WORK INSTRUCTION: Transcribe the full listing with no word altered.

DATASET SECTION:
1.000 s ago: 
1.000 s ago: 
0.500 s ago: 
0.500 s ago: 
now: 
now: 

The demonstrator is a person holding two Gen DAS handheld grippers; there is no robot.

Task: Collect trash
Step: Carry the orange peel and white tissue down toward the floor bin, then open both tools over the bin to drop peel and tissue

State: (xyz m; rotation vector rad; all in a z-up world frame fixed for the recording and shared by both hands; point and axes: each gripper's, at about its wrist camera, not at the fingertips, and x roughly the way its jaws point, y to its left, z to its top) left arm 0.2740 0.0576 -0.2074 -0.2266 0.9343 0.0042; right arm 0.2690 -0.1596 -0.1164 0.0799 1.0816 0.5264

YOUR SOLUTION:
1.000 s ago: 
1.000 s ago: 
0.500 s ago: 
0.500 s ago: 
now: 
now: 

The demonstrator is a person holding two Gen DAS handheld grippers; there is no robot.

Task: Collect trash
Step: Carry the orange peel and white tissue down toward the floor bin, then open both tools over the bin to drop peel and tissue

State: (xyz m; rotation vector rad; all in a z-up world frame fixed for the recording and shared by both hands; point and axes: each gripper's, at about its wrist camera, not at the fingertips, and x roughly the way its jaws point, y to its left, z to its top) left arm 0.2740 0.0576 -0.2074 -0.2266 0.9343 0.0042; right arm 0.2690 -0.1596 -0.1164 0.0799 1.0816 0.5264

The exercise has been answered, and the work is done.